**Aim of the exercise:** As you look over the data below, please find each line where the word "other" appears, then copy it.

**Recorded data:**
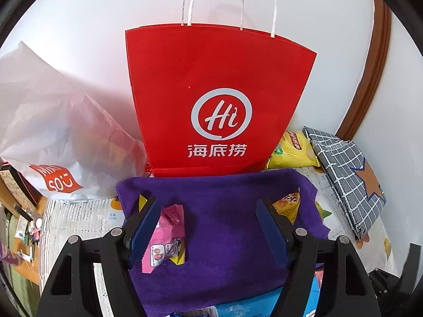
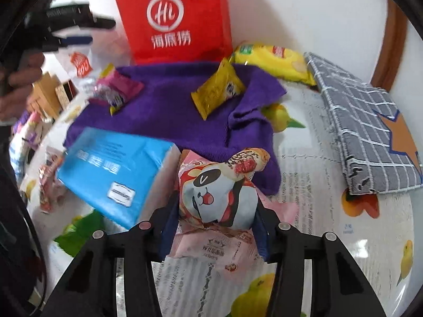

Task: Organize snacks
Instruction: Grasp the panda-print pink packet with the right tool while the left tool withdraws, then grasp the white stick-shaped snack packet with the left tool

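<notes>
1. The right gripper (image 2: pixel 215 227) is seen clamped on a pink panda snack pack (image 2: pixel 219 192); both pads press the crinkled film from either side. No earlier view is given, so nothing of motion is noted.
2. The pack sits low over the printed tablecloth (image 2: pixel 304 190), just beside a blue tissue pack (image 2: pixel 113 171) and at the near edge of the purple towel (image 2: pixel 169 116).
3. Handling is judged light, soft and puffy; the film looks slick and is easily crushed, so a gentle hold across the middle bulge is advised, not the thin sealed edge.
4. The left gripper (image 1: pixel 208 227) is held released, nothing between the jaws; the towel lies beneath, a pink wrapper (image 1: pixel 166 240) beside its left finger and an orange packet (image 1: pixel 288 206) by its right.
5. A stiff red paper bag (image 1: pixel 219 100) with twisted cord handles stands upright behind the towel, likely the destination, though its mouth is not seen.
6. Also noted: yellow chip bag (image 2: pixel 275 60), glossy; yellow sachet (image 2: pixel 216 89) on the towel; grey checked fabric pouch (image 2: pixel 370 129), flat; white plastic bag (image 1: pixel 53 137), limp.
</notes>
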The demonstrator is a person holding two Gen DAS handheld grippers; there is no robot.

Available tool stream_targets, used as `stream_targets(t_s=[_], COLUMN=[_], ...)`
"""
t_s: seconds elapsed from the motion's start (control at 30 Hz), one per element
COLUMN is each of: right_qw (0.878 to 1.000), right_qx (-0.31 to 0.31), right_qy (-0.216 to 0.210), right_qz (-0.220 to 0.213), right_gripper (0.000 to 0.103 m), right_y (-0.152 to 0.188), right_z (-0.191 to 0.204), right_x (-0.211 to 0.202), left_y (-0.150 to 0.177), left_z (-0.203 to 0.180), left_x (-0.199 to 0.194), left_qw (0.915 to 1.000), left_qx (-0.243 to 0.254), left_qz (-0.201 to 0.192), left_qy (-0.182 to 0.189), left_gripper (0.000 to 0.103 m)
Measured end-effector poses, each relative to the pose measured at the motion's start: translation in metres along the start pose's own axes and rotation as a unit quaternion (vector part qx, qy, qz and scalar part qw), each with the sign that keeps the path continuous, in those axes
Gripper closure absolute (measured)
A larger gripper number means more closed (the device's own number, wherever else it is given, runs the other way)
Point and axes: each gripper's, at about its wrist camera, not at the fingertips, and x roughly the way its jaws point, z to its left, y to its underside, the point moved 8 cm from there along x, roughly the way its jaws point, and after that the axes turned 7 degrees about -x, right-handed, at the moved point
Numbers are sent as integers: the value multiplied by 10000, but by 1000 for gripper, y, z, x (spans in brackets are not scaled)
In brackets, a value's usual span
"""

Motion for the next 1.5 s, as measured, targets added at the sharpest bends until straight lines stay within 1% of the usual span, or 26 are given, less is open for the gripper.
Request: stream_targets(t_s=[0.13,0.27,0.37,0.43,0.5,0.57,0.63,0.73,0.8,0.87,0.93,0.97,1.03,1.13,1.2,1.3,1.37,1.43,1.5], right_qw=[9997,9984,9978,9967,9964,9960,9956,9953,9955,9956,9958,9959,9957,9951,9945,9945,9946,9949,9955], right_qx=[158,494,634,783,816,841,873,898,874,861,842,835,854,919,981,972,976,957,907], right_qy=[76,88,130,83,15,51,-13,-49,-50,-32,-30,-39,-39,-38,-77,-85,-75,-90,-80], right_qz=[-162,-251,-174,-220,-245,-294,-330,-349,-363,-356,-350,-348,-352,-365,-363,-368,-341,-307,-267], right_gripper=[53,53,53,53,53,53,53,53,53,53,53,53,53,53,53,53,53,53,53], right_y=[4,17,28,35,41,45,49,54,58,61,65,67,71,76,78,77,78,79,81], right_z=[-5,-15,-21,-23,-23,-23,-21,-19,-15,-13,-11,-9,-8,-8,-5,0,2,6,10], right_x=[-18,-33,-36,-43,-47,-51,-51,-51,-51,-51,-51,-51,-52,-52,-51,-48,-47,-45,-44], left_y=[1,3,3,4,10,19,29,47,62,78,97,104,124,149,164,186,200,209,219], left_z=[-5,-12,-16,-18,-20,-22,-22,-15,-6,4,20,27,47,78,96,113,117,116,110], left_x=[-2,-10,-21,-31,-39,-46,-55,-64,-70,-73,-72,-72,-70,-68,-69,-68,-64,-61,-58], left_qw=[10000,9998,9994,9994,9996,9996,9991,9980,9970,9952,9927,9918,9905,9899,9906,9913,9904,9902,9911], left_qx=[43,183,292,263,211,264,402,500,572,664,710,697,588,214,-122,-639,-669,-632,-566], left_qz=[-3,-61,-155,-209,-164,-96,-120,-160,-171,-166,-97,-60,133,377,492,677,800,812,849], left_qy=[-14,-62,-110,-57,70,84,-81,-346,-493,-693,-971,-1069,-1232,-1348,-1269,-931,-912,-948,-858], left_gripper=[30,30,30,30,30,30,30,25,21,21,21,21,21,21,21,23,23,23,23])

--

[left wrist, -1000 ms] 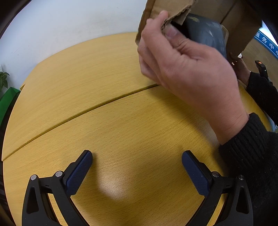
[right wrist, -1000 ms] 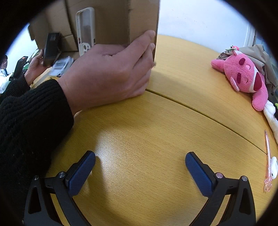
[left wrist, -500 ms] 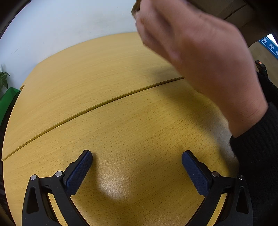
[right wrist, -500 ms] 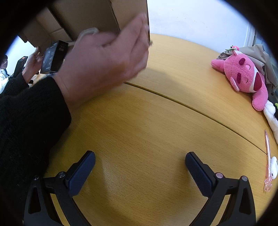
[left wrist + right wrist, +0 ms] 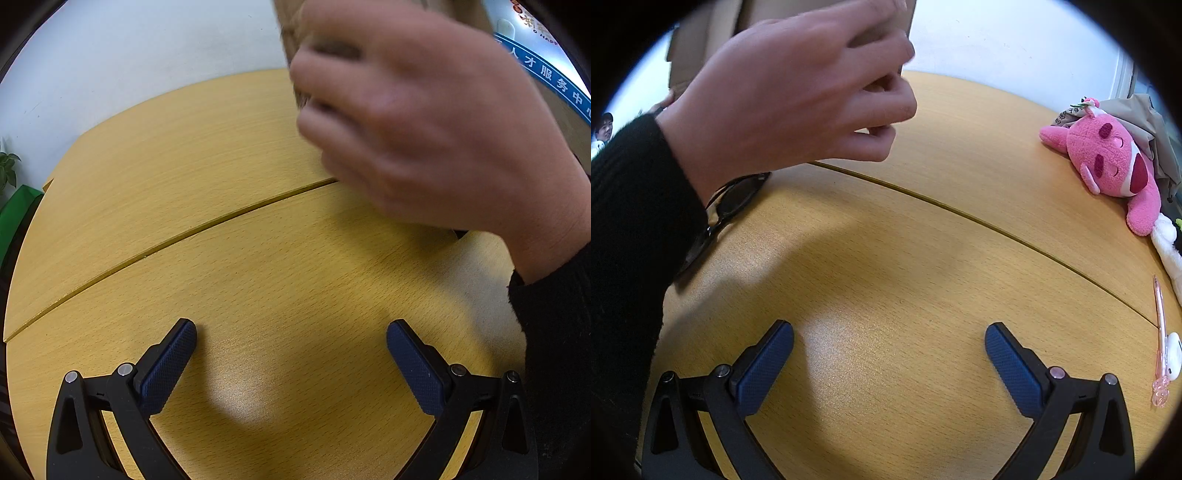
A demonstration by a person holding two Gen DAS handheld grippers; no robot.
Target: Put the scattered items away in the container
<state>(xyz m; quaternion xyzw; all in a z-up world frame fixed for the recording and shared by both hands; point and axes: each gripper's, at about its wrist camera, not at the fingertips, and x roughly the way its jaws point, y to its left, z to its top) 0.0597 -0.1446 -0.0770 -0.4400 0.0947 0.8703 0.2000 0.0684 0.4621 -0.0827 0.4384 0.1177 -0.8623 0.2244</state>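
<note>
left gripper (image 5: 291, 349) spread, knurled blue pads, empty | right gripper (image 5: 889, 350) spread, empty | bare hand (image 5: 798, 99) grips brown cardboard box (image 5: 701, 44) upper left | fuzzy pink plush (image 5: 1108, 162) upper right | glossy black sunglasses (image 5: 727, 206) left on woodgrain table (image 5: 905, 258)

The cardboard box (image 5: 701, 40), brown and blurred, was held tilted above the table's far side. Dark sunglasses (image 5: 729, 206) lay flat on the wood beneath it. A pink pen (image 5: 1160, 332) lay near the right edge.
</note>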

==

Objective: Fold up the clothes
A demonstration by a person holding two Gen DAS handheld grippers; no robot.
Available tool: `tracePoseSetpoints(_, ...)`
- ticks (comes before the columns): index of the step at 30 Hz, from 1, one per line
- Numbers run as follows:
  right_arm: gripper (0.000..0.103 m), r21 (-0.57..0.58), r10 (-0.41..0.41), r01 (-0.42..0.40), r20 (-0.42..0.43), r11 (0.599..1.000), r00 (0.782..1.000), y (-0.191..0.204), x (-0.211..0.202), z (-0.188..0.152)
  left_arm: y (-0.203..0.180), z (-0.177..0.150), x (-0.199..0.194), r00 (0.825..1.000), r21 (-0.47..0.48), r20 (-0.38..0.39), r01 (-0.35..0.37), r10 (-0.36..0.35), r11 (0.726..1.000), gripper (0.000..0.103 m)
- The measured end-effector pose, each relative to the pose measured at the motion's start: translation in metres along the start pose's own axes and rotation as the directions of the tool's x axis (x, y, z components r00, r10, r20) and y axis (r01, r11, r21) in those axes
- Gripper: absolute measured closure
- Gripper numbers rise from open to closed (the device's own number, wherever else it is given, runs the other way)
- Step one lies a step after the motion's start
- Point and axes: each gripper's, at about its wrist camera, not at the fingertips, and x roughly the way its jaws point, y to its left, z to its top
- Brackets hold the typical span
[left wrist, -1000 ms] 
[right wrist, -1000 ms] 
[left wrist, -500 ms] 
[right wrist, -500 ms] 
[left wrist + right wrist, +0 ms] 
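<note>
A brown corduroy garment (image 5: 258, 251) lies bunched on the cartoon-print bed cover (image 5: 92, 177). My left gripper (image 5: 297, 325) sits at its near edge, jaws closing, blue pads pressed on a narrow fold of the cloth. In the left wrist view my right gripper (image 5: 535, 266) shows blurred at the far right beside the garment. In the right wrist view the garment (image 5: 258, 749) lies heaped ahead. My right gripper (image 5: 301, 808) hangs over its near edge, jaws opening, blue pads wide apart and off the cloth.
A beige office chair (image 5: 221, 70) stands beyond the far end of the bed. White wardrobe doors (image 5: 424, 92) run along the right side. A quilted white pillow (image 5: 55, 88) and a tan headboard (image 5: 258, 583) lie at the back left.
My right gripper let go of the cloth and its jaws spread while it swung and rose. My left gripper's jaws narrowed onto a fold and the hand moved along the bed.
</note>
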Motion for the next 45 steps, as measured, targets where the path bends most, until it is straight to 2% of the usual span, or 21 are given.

**Answer to this problem:**
A larger gripper number means more closed (the device's own number, wherever else it is given, runs the other way)
- Gripper numbers rise from open to closed (the device's own number, wherever else it is given, runs the other way)

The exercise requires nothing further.